论文标题
隐藏的模式网络
Hidden Schema Networks
论文作者
论文摘要
大型的,预验证的语言模型推断出强大的表示,它们是隐式编码语义和句法内容的强大表示。在这项工作中,我们介绍了一种新型的神经语言模型,该模型通过归纳偏见强制执行明确的关系结构,该结构允许在预验证的语言模型的输出表示上构成。具体而言,该模型将句子编码为符号序列(组成表示),这些句子与偏见的随机步行者在全局潜在图上访问的节点相对应,并渗透后者的后验分布。我们首先证明该模型能够从随机令牌序列的人为生成的数据集中发现地面图形。接下来,我们分别以编码器和解码器的形式利用验证的BERT和GPT-2语言模型,从自然语言数据集中推断符号网络(Schemata)。我们的实验表明,(i)可以将推断的符号解释为编码语言的不同方面,例如主题或情感,(ii)类似GPT的模型可以有效地基于符号表示。最后,我们探索了从常识性知识数据库中推断出的模式网络上的训练自动回归,随机步行``推理''推理模型,并使用采样的路径来增强常识性语言模型在常识性上(如果是推理任务)上的性能。

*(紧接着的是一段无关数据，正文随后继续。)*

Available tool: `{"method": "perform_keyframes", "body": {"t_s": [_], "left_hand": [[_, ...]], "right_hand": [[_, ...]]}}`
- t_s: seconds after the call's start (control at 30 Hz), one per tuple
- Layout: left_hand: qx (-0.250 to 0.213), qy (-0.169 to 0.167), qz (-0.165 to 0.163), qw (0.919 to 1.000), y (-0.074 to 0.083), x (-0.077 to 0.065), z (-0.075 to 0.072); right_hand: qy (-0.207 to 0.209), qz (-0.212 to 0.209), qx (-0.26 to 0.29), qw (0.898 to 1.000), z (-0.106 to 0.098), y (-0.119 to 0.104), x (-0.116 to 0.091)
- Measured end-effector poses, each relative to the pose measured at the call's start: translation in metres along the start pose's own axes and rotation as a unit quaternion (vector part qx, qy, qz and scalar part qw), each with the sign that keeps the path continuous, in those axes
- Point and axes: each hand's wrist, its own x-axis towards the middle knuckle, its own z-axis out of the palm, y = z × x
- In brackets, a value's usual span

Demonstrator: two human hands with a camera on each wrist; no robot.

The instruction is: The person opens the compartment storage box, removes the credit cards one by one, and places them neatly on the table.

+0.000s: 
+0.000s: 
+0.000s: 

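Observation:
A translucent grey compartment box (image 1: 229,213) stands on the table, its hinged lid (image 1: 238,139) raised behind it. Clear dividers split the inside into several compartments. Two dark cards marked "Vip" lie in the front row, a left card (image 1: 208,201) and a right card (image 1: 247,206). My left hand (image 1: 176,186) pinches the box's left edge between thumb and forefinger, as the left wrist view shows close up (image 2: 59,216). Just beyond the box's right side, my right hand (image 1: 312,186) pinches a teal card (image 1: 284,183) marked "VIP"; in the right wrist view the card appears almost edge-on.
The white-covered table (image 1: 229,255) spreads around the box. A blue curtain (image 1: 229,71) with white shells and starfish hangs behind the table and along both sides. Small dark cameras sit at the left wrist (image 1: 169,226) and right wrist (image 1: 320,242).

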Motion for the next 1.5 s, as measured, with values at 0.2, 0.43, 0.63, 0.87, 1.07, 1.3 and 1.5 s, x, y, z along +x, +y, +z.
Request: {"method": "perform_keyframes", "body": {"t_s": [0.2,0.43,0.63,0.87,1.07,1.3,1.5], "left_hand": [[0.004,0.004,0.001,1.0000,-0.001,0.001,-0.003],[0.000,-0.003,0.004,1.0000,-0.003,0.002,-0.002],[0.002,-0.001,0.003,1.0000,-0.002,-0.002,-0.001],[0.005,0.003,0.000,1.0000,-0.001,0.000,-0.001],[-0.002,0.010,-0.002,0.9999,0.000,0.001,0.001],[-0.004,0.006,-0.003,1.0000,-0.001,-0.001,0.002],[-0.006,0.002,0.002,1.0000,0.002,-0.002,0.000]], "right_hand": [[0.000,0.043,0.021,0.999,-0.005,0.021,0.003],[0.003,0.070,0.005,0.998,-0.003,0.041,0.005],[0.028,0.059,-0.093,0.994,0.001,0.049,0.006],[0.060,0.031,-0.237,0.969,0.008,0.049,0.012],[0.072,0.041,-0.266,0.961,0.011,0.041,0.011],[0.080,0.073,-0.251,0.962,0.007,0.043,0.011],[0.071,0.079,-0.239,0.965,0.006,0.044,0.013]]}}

Large, pretrained language models infer powerful representations that encode rich semantic and syntactic content, albeit implicitly. In this work we introduce a novel neural language model that enforces, via inductive biases, explicit relational structures which allow for compositionality onto the output representations of pretrained language models. Specifically, the model encodes sentences into sequences of symbols (composed representations), which correspond to the nodes visited by biased random walkers on a global latent graph, and infers the posterior distribution of the latter. We first demonstrate that the model is able to uncover ground-truth graphs from artificially generated datasets of random token sequences. Next, we leverage pretrained BERT and GPT-2 language models as encoder and decoder, respectively, to infer networks of symbols (schemata) from natural language datasets. Our experiments show that (i) the inferred symbols can be interpreted as encoding different aspects of language, as e.g. topics or sentiments, and that (ii) GPT-like models can effectively be conditioned on symbolic representations. Finally, we explore training autoregressive, random walk ``reasoning" models on schema networks inferred from commonsense knowledge databases, and using the sampled paths to enhance the performance of pretrained language models on commonsense If-Then reasoning tasks.